Segment Start: Records supplied
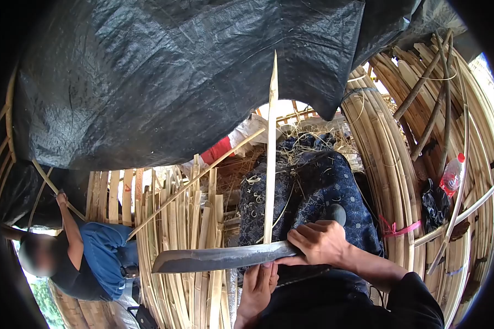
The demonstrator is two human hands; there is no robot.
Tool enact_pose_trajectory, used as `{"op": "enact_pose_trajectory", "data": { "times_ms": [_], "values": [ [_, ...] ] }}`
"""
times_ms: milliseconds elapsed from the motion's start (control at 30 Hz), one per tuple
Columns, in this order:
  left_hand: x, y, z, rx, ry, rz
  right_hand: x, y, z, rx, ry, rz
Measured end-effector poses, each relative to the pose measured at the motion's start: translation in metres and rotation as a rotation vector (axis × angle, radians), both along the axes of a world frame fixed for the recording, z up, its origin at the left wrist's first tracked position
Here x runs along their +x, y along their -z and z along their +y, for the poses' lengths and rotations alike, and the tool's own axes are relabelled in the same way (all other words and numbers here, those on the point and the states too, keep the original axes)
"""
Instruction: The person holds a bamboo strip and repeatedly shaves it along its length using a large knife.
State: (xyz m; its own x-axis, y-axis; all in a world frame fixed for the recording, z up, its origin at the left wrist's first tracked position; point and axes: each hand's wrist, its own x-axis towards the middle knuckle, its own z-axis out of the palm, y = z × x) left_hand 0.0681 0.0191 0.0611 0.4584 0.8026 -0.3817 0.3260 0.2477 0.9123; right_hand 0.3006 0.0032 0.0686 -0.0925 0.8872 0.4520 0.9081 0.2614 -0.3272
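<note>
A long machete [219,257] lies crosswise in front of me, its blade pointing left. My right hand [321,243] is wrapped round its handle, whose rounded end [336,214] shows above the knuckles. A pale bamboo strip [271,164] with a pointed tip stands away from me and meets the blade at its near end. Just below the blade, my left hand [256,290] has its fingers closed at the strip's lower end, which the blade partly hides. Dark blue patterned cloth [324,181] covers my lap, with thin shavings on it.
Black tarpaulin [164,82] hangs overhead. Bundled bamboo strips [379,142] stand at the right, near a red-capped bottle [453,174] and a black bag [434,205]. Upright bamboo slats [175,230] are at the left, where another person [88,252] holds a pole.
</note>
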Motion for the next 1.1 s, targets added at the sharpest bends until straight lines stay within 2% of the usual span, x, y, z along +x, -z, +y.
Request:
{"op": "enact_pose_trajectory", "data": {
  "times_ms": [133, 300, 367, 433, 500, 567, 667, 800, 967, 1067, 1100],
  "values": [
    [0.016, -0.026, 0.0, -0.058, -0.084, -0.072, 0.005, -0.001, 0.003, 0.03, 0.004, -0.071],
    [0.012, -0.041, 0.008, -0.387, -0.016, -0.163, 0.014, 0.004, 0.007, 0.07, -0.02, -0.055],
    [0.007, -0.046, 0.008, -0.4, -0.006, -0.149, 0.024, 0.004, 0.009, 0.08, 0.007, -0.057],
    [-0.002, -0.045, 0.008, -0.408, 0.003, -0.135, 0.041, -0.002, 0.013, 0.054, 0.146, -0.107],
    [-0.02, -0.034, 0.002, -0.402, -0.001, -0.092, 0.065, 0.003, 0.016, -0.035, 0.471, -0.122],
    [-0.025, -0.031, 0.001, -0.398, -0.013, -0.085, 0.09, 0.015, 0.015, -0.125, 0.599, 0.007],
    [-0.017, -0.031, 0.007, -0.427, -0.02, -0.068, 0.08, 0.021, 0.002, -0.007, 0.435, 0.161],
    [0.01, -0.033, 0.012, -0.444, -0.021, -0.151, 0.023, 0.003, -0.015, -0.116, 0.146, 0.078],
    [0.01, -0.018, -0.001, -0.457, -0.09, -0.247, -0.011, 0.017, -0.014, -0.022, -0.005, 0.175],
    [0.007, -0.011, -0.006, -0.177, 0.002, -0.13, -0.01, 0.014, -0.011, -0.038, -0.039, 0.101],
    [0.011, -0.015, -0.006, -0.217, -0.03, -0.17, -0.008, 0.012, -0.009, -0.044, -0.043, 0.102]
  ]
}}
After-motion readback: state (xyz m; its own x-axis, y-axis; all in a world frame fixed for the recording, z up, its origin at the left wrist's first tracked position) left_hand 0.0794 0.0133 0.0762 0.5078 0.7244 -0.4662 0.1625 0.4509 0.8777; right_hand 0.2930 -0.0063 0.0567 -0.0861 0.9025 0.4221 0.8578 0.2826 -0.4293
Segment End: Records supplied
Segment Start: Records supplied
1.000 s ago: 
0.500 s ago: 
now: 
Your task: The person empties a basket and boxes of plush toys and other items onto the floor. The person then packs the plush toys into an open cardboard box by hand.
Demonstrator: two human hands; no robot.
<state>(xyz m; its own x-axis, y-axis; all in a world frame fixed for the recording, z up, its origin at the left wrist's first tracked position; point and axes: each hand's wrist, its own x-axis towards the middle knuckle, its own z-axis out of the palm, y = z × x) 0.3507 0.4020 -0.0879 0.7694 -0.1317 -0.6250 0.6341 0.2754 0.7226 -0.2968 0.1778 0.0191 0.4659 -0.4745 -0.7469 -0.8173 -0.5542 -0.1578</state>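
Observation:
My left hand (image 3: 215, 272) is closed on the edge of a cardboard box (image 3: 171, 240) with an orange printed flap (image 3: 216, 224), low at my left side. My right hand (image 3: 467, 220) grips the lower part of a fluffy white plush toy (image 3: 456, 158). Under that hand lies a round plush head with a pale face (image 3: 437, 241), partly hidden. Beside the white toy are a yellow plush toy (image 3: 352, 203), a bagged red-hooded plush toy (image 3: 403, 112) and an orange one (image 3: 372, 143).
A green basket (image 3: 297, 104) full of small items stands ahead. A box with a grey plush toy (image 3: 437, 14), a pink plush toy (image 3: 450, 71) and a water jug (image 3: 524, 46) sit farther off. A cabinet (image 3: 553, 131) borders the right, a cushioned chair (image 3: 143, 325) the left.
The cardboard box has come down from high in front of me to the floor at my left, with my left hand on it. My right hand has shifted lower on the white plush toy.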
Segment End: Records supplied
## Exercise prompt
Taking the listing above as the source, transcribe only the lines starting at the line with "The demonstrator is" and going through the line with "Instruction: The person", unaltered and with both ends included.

## Solution for this problem
The demonstrator is two human hands; there is no robot.
Tool enact_pose_trajectory, used as `{"op": "enact_pose_trajectory", "data": { "times_ms": [_], "values": [ [_, ...] ] }}`
"""
times_ms: milliseconds elapsed from the motion's start (control at 30 Hz), one per tuple
Columns, in this order:
  left_hand: x, y, z, rx, ry, rz
  right_hand: x, y, z, rx, ry, rz
Measured end-effector poses, each relative to the pose measured at the motion's start: translation in metres and rotation as a rotation vector (axis × angle, radians), both along the axes of a world frame fixed for the recording, z up, its origin at the left wrist's first tracked position
Here x runs along their +x, y along their -z and z along their +y, for the poses' lengths and rotations alike, and the tool's own axes are relabelled in the same way (all other words and numbers here, those on the point and the states too, keep the original axes)
"""
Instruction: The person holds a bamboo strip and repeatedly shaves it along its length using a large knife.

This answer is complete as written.